Mushu y Keisy, los perros que han ayudado a mejorar la salud mental de algunos pacientes del Hospital de Bellvitge
Animales y terapia
Pacientes del Servicio de Psiquiatría disfrutan semanalmente de sesiones grupales e individuales con perros especialmente adiestrados de CTAC
Múltiples estudios científicos avalan los beneficios para la salud de la interacción de los pacientes con animales

Mushu y Keisy, en una de las sesiones de terapia grupal

Los pacientes de Psiquiatría ingresados en el Hospital de Bellvitge cuentan desde enero con dos ayudantes especiales: perros que han participado en sesiones semanales de terapia asistida. En colaboración directa con CTAC (Centro de Terapias Asistidas con Perros) y con el apoyo de Nestlé Purina España, perros adiestrados visitan cada semana el HUB para llevar a cabo sesiones grupales (de 60 minutos) e individuales (20 minutos) con pacientes con distintas patologías mentales, siempre con la participación de los profesionales sanitarios.
Se trata de Mushu, un samoyedo de 6 años, y de Keisy, una cavalier king Charles spaniel de 3 años. Esta es la pareja de perros que participa en las primeras sesiones. Son dos de los doce perros con los que cuenta el CTAC para intervenciones terapéuticas en distintos centros sanitarios. Montse Godoy, técnica especialista de CTAC que conduce la sesión junto a las enfermeras, y Francesc Ristol, director del CTAC, han explicado que los animales son seleccionados inicialmente por rasgos de carácter que favorezcan que no se sientan incómodos ni con el contacto con los pacientes ni en el entorno hospitalario. Los perros que superan este primer filtro son posteriormente entrenados de forma específica.
“Nosotros no venimos a hacer tratamiento, sino que aportamos un recurso añadido para el abordaje terapéutico que realizan los y las profesionales sanitarios del hospital, y por eso es fundamental que los perros acepten situaciones con posible estrés ambiental sin que eso les afecte de forma negativa. Por ello deben ser seleccionados y entrenados adecuadamente”, afirma Francesc Ristol.
Según Lia Tamar Sánchez, jefa de Enfermería del Área de Neurociencias del Hospital de Bellvitge, la iniciativa se enmarca en la propuesta del HUB de cambio de paradigma del modelo asistencial en salud mental. Es “una intervención terapéutica complementaria, estructurada y guiada por profesionales especializados, con el fin de promover el bienestar emocional, psicológico y social, además de optimizar la experiencia del paciente durante el proceso terapéutico”. Destaca también que abre una nueva vía para las profesionales de enfermería “para abordar la ansiedad, el estrés, el malestar emocional, facilitar la socialización y contribuir a reducir el aislamiento que conllevan muchas enfermedades mentales como la depresión, la esquizofrenia o los trastornos graves de ansiedad”.
Abren una nueva vía para abordar la ansiedad, el estrés, el malestar emocional, facilitar la socialización y contribuir a reducir el aislamiento
Una contribución a la mejora emocional de los pacientes
Esta iniciativa, impulsada desde Enfermería del HUB, tiene como principal objetivo contribuir a mejorar el estado emocional de los pacientes.

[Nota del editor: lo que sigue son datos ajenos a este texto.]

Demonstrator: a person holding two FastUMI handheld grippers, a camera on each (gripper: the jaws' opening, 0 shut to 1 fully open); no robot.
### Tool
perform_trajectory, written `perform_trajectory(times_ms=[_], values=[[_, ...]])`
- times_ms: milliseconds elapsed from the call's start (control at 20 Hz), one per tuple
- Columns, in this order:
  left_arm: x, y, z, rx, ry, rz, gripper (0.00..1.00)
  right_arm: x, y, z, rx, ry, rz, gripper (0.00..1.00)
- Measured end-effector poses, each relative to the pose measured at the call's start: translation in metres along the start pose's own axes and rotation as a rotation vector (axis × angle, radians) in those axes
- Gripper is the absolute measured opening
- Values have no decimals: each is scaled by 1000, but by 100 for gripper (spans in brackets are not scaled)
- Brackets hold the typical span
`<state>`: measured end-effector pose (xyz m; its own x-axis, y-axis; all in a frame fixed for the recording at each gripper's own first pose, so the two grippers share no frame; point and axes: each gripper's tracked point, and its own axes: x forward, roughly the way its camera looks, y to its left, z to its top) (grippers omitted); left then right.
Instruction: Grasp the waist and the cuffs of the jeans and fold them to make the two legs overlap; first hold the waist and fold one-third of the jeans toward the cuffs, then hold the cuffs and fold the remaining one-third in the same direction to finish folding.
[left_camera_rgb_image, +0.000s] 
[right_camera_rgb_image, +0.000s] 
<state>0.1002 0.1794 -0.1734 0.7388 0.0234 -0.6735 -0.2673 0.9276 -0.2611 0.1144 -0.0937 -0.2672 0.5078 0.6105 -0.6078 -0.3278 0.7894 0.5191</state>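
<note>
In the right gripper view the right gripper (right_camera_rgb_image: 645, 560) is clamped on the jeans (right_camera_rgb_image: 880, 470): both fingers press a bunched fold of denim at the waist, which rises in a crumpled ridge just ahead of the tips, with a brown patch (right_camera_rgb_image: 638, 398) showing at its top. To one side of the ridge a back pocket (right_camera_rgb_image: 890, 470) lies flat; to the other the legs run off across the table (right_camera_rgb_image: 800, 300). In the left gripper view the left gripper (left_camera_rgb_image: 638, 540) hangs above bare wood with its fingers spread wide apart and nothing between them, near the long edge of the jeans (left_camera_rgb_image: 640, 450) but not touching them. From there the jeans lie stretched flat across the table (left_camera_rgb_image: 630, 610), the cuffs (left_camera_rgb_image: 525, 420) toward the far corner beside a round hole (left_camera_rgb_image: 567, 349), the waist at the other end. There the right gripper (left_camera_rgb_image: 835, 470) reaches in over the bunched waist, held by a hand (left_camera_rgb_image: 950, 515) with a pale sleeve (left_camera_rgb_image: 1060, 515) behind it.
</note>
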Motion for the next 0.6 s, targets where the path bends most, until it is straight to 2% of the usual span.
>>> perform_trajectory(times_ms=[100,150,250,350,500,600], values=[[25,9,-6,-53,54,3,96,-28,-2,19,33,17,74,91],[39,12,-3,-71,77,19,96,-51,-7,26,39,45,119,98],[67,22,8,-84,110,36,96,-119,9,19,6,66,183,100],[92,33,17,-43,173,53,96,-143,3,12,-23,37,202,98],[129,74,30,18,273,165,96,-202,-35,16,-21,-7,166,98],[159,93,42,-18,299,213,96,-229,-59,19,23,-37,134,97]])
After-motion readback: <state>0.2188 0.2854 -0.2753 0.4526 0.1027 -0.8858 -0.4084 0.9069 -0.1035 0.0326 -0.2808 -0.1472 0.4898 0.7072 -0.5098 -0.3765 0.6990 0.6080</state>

Además, también ayuda a promover su socialización y ofrecerles la posibilidad de experimentar cómo la interacción con animales de compañía puede ayudarles a mejorar su salud emocional y física cuando regresen a su casa. Las sesiones facilitan los vínculos entre pacientes y profesionales gracias a la participación e incrementan la motivación de los pacientes para activarse e implicarse en actividades de autocuidado.
Las terapias con animales se están volviendo cada vez más comunes. La asociación CENIAC (Intervenciones Asistidas con Animales) ha puesto en marcha un programa en el Centro Penitenciario de Wad-Ras (Barcelona). En él, un perro pasea entre las madres y sus hijos de máximo tres años de edad. “Con madres e hijos en prisión, los animales actúan como un elemento neutral que no juzga y que permite experimentar afecto, juego y cuidado de manera segura”, explicaba a Guyana Guardian Aroa Terraza, directora de la asociación.
Algunas pacientes con trastorno de la conducta alimentaria (TCA) también se han visto beneficiadas por la presencia de animales. El Hospital Universitari Sagrat Cor de Barcelona, en conjunto con la Fundación Affinity, ha llevado a los perros Kai y Bruc con Fabiana y Judit, dos jóvenes ingresadas en el centro. “Me ayudan muchísimo a regularme. Son muy buenos y cariñosos, nunca harán nada que nos incomode. Ni ellos ni los profesionales que están ahí”, comentó Fabiana a Guyana Guardian.